What is Cypher

This page covers the basics of Cypher®. For the complete documentation, refer to the Cypher Manual.

Cypher is Neo4j’s declarative and GQL conformant query language. Available as open source via The openCypher project, Cypher is similar to SQL, but optimized for graphs.

Intuitive and close to natural language, Cypher provides a visual way of matching patterns and relationships by having its own design based on ASCII-art type of syntax:

(:nodes)-[:ARE_CONNECTED_TO]->(:otherNodes)

Round brackets are used to represent (:Nodes), and square brackets -[]→ to represent a relationship between the (:Nodes). With this query syntax, you can perform create, read, update, or delete (CRUD) operations on your graph.

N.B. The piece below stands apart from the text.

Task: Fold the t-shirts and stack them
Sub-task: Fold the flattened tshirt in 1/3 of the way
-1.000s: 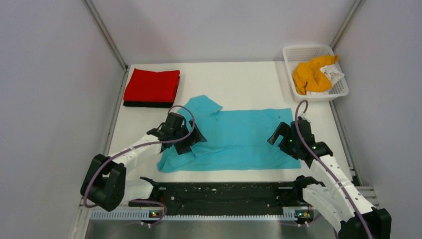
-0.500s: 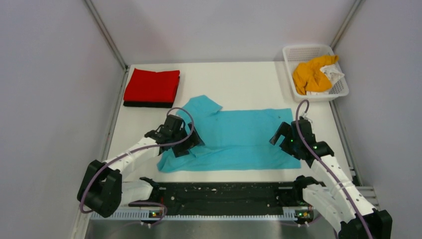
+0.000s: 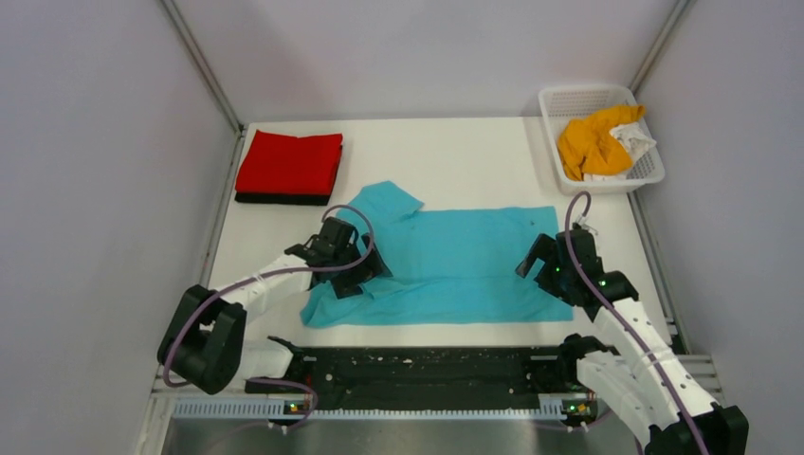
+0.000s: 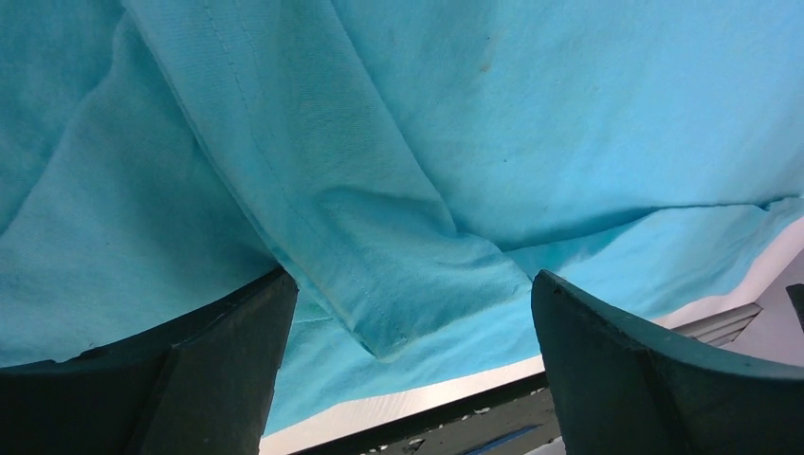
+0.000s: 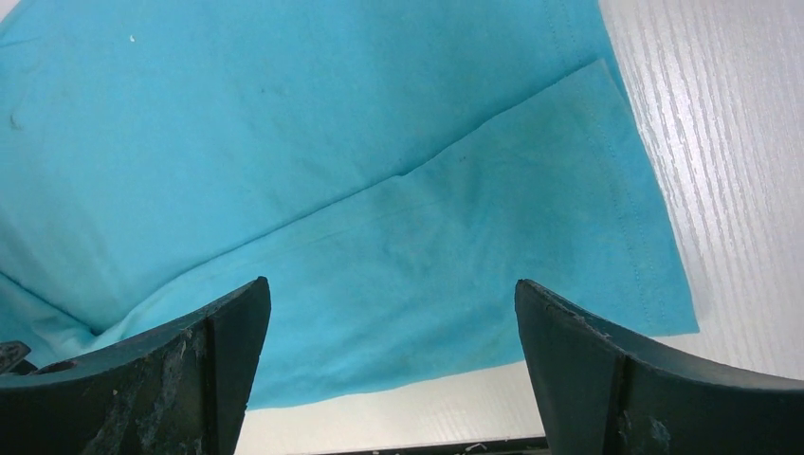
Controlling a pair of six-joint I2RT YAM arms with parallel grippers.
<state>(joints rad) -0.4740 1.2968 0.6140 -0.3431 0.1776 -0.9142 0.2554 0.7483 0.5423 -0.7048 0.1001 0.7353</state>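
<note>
Left fingers rightward; shirt stitching wrist-view only

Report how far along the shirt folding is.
Done: a red shirt lies folded on a black one at the far left. In hand: the turquoise shirt is spread flat, with the left end effector and right end effector open over its two ends, neither gripping. Left: the orange shirt and white shirt sit crumpled in the basket.

White arm shells, black joints; purple cables along each; left hand, right hand black.
</note>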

To try querying with Cypher, get a free Aura instance, no installation required. Use the graduation cap icon on the top right section to access the interactive guides. The "Query fundamentals" gives you a hands-on introduction to Cypher.

How does Cypher work?

The graph is composed of nodes and relationships, which may also have assigned properties. With nodes and relationships, you can build a graph that can express both simple and complex patterns.

Pattern recognition is a key fundamental cognitive process. With Cypher, you can use pattern matching, which in turn makes the learning process more intuitive.

Cypher syntax

Cypher’s constructs are close to natural language and the syntax is designed to visually look like a graph.

If you want to represent the data in this graph in English, it would read as something like: "Sally likes Graphs. Sally is friends with John. Sally works for Neo4j."

Now, if you were to write this same information in Cypher, then it would look like this:

(:Sally)-[:LIKES]->(:Graphs)
(:Sally)-[:IS_FRIENDS_WITH]->(:John)
(:Sally)-[:WORKS_FOR]->(:Neo4j)

With this query, you turn the information into nodes and relationships, which are the core elements of Cypher.

Nodes

The main components in a graph are nodes and relationships. Nodes are often used to represent nouns or objects in your data model. In the previous example, Sally, John, Graphs, and Neo4j are the nodes:

As mentioned previously, nodes are represented as round brackets (node) in Cypher. The parentheses are a representation of the circles that compose the nodes in the visualization.

Node labels

Nodes can be grouped together through a label, which works like a tag and allows you to specify certain types of entities in your queries. Labels help Cypher distinguish between nodes and optimize execution.

In the example, both Sally and John are persons, so they get a Person label, Graphs gets a Technology label, and Neo4j is a Company:

In a relational database context, this would be the same as using SQL to refer to a particular row in a table. The same way you can use SQL to query a person’s information from a Person table, you can also use the Person label for that information in Cypher.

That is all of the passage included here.